1 files changed, 94 insertions, 3 deletions

diff --git a/src/core/ao_quaternion.h b/src/core/ao_quaternion.h
index 6a701a18..6c885500 100644
--- a/src/core/ao_quaternion.h
+++ b/src/core/ao_quaternion.h
@@ -110,17 +110,68 @@ static inline void ao_quaternion_normalize(struct ao_quaternion *r,
 }
 
 static inline void ao_quaternion_rotate(struct ao_quaternion *r,
-					struct ao_quaternion *a,
-					struct ao_quaternion *b)
+					const struct ao_quaternion *a,
+					const struct ao_quaternion *b)
 {
 	struct ao_quaternion	c;
 	struct ao_quaternion	t;
 
-	ao_quaternion_conjugate(&c, b);
 	ao_quaternion_multiply(&t, b, a);
+	ao_quaternion_conjugate(&c, b);
 	ao_quaternion_multiply(r, &t, &c);
 }
 
+/*
+ * Compute a rotation quaternion between two vectors
+ *
+ *	cos(θ) + u * sin(θ)
+ *
+ * where θ is the angle between the two vectors and u
+ * is a unit vector axis of rotation
+ */
+
+static inline void ao_quaternion_vectors_to_rotation(struct ao_quaternion *r,
+						     const struct ao_quaternion *a,
+						     const struct ao_quaternion *b)
+{
+	/*
+	 * The cross product will point orthogonally to the two
+	 * vectors, forming our rotation axis.
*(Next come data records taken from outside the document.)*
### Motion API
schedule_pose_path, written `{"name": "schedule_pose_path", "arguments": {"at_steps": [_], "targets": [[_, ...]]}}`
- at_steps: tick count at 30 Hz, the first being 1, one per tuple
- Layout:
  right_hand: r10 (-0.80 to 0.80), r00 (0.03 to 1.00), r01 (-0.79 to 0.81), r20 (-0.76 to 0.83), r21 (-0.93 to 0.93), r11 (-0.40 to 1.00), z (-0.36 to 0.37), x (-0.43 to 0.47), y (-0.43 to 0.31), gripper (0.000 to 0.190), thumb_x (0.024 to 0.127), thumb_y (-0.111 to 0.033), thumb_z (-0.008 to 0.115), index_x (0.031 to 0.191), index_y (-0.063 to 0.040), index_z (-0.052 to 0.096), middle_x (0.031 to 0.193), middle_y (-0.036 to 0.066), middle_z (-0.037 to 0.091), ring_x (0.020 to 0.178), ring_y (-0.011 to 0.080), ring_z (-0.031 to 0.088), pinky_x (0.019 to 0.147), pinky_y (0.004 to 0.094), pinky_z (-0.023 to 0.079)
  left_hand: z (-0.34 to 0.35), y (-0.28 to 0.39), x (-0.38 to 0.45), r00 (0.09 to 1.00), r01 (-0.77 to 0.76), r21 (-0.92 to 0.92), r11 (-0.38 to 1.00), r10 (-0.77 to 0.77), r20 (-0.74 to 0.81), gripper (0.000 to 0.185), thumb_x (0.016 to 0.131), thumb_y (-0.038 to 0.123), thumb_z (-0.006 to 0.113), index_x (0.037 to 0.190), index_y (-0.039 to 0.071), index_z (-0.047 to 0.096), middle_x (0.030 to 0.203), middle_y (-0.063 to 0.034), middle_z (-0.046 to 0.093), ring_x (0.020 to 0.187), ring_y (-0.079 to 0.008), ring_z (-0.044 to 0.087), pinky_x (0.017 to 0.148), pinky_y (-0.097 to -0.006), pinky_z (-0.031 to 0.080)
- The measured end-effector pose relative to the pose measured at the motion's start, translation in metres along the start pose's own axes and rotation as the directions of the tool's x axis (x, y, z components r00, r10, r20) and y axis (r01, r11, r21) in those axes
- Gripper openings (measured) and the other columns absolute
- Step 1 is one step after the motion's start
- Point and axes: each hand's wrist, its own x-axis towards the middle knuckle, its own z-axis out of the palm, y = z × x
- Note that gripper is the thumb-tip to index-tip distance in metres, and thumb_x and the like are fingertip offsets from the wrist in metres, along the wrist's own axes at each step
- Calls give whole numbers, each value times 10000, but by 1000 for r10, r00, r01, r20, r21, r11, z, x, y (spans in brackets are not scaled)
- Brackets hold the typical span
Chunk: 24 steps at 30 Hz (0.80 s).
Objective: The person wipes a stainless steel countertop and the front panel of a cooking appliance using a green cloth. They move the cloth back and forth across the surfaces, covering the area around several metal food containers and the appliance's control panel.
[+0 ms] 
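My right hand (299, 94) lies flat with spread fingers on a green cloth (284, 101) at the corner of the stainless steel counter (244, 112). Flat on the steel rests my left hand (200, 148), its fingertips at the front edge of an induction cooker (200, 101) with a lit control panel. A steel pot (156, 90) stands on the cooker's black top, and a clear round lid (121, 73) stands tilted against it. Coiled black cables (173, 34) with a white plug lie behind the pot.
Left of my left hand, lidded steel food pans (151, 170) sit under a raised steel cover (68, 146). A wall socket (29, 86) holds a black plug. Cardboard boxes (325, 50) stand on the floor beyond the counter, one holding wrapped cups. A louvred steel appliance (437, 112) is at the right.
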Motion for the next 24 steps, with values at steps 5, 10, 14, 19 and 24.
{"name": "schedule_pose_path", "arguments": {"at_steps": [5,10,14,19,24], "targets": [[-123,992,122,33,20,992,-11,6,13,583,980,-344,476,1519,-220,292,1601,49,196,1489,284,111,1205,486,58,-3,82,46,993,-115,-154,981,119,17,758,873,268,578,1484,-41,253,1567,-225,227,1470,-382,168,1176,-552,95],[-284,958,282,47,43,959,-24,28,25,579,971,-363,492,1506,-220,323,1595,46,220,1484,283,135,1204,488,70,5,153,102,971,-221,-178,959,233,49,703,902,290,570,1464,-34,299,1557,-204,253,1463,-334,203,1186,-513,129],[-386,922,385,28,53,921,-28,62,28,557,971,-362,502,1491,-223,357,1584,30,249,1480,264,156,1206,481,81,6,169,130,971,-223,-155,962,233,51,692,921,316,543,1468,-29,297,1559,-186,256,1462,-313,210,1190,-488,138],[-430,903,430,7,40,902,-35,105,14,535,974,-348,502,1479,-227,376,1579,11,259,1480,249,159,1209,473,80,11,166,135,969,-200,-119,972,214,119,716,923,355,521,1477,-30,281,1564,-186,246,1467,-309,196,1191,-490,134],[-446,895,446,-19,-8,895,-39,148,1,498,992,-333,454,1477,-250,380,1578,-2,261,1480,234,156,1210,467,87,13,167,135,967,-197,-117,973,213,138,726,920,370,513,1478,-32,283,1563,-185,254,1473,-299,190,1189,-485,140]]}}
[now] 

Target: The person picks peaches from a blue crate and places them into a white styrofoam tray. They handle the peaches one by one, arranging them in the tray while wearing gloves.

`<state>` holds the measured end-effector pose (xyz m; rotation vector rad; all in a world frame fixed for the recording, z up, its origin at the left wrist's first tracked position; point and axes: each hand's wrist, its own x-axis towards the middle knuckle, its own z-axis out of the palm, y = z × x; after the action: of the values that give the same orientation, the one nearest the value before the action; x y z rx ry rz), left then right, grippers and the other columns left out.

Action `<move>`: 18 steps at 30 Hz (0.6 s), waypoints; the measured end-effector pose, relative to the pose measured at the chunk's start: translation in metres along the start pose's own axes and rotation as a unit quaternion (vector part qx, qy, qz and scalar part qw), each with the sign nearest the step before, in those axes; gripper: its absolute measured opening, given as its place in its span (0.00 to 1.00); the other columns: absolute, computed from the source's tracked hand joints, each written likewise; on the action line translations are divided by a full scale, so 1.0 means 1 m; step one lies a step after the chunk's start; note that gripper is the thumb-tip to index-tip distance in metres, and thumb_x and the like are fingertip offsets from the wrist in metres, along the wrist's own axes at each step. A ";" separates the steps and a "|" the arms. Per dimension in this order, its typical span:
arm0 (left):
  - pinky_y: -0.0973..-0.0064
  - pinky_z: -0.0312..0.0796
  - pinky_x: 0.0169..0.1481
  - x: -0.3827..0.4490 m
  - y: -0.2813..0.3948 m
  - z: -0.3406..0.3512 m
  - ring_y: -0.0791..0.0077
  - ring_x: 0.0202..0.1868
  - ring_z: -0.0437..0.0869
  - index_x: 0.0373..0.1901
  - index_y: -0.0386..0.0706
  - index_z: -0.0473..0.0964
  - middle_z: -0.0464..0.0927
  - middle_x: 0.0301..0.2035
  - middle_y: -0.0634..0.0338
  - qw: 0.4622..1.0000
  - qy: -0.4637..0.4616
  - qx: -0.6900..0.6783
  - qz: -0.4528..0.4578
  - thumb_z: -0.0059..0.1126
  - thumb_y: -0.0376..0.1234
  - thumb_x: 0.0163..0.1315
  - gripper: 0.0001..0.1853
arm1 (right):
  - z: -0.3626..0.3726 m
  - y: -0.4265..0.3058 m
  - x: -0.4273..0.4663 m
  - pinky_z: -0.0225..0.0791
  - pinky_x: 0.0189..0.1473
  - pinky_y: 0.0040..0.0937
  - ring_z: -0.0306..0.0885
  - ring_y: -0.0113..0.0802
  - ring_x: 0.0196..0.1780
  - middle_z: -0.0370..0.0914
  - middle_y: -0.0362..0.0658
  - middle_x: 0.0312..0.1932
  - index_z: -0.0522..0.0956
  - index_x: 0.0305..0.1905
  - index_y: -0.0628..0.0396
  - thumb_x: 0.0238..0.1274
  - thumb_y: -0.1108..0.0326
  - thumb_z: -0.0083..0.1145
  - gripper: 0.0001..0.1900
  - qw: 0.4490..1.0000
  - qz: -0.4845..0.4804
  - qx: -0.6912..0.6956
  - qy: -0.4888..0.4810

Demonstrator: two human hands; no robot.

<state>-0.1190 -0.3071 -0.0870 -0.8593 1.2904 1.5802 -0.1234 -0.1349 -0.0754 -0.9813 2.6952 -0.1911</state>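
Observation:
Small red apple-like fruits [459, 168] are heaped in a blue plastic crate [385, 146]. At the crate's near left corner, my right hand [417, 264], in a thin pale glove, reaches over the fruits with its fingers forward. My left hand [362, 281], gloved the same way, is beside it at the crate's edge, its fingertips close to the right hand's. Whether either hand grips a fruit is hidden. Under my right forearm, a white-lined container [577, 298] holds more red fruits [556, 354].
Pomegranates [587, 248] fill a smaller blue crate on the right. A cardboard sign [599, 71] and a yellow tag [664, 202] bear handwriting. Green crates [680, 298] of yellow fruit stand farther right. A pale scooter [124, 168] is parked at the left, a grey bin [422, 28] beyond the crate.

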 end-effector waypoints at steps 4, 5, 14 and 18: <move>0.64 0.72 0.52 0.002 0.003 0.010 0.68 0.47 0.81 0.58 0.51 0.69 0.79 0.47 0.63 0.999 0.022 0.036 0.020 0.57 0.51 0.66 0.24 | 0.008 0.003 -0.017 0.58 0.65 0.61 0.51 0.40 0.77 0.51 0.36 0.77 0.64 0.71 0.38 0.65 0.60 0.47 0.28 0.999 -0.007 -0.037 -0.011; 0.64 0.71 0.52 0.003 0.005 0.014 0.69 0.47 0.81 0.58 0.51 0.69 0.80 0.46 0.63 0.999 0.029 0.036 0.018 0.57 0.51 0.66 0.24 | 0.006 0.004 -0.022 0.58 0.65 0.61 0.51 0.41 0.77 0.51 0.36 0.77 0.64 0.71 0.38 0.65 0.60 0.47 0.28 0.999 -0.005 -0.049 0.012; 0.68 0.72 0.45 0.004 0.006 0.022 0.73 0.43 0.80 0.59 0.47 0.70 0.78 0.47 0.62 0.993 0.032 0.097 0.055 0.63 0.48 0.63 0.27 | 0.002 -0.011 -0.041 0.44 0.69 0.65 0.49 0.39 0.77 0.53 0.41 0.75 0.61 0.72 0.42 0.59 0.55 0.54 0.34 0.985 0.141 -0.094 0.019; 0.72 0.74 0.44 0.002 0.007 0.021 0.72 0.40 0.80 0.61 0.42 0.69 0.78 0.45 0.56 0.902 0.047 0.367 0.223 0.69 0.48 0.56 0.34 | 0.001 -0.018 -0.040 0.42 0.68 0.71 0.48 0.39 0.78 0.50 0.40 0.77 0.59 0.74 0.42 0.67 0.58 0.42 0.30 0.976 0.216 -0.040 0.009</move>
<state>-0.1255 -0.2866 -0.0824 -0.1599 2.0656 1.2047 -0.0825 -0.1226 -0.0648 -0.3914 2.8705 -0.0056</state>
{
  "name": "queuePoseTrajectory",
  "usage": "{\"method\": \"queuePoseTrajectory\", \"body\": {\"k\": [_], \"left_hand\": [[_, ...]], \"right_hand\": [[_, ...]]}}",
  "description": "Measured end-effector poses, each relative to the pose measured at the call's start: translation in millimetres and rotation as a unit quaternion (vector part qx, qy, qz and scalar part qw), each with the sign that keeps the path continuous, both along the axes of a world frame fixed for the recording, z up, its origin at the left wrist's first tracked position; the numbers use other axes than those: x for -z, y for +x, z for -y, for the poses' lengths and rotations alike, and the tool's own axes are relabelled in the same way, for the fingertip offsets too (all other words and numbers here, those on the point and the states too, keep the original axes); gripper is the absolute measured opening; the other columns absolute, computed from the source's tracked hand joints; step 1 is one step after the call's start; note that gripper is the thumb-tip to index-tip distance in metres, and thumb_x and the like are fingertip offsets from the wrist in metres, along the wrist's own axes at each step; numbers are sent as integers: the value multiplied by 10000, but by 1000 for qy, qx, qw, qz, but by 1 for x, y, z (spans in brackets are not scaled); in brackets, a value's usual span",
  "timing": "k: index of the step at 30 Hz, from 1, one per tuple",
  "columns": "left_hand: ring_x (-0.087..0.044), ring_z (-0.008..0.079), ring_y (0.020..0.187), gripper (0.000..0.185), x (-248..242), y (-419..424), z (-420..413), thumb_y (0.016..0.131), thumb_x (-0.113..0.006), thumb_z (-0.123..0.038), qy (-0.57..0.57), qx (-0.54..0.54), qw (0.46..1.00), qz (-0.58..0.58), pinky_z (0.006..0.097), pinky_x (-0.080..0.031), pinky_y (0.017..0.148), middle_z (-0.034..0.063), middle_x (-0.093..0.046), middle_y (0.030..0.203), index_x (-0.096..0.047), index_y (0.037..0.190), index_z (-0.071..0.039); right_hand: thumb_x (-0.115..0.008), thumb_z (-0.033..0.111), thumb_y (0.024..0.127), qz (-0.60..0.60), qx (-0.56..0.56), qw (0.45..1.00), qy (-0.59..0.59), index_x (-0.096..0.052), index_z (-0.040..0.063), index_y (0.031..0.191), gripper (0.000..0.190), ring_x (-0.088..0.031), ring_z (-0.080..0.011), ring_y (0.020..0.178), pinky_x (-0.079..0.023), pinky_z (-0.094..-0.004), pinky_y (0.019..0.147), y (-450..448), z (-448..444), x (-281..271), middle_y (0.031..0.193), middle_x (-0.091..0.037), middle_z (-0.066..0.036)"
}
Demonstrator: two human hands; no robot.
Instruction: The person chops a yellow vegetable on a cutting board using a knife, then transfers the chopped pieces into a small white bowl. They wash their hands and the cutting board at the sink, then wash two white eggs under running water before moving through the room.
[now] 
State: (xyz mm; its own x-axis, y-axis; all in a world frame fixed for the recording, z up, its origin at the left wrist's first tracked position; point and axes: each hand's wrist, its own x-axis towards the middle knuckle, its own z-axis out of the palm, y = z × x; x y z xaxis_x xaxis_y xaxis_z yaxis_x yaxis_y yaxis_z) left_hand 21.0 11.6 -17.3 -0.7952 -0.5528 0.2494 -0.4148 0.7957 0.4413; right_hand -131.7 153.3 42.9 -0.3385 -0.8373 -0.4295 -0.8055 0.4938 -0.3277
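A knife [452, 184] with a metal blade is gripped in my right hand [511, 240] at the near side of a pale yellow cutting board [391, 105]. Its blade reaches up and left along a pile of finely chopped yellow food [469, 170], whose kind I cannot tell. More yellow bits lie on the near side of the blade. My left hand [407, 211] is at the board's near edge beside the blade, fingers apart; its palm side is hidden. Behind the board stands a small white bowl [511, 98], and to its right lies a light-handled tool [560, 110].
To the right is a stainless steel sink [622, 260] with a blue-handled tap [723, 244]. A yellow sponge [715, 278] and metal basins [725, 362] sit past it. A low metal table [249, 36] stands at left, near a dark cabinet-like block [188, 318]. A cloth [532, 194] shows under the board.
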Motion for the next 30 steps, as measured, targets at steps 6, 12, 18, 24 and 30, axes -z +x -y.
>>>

The length will be
+	 * sin(θ), so these values are already multiplied by that.
+	 */
+
+	float x = a->y * b->z - a->z * b->y;
+	float y = a->z * b->x - a->x * b->z;
+	float z = a->x * b->y - a->y * b->x;
+
+	float s_2 = x*x + y*y + z*z;
+	float s = sqrtf(s_2);
+
+	/* cos(θ) = a · b / (|a| |b|).
+	 *
+	 * a and b are both unit vectors, so the divisor is one
+	 */
+	float c = a->x*b->x + a->y*b->y + a->z*b->z;
+
+	float c_half = sqrtf ((1 + c) / 2);
+	float s_half = sqrtf ((1 - c) / 2);
+
+	/*
+	 * Divide out the sine factor from the
+	 * cross product, then multiply in the
+	 * half sine factor needed for the quaternion
+	 */
+	float s_scale = s_half / s;
+
+	r->x = x * s_scale;
+	r->y = y * s_scale;
+	r->z = z * s_scale;
+
+	r->r = c_half;
+
+	ao_quaternion_normalize(r, r);
+}
+
 static inline void ao_quaternion_init_vector(struct ao_quaternion *r,
 					     float x, float y, float z)
 {
@@ -146,4 +197,44 @@ static inline void ao_quaternion_init_zero_rotation(struct ao_quaternion *r)
 	r->x = r->y = r->z = 0;
 }
 
+/*
+ * The sincosf from newlib just calls sinf and cosf. This is a bit
+ * faster, if slightly less precise
+ */
+
+static inline void
+ao_sincosf(float a, float *s, float *c) {
+	float	_s = sinf(a);
+	*s = _s;
+	*c = sqrtf(1 - _s*_s);
+}
+
+/*
+ * Initialize a quaternion from 1/2 euler rotation angles (in radians).
+ *
+ * Yes, it would be nicer if there were a faster way, but because we
+ * sample the gyros at only 100Hz, we end up getting angles too large
+ * to take advantage of sin(x) ≃ x.
+ *
+ * We might be able to use just a couple of elements of the sin taylor
+ * series though, instead of the whole sin function?
+ */
+
+static inline void ao_quaternion_init_half_euler(struct ao_quaternion *r,
+						 float x, float y, float z)
+{
+	float	s_x, c_x;
+	float	s_y, c_y;
+	float	s_z, c_z;
+
+	ao_sincosf(x, &s_x, &c_x);
+	ao_sincosf(y, &s_y, &c_y);
+	ao_sincosf(z, &s_z, &c_z);
+
+	r->r = c_x * c_y * c_z + s_x * s_y * s_z;
+	r->x = s_x * c_y * c_z - c_x * s_y * s_z;
+	r->y = c_x * s_y * c_z + s_x * c_y * s_z;
+	r->z = c_x * c_y * s_z - s_x * s_y * c_z;
+}
+
 #endif /* _AO_QUATERNION_H_ */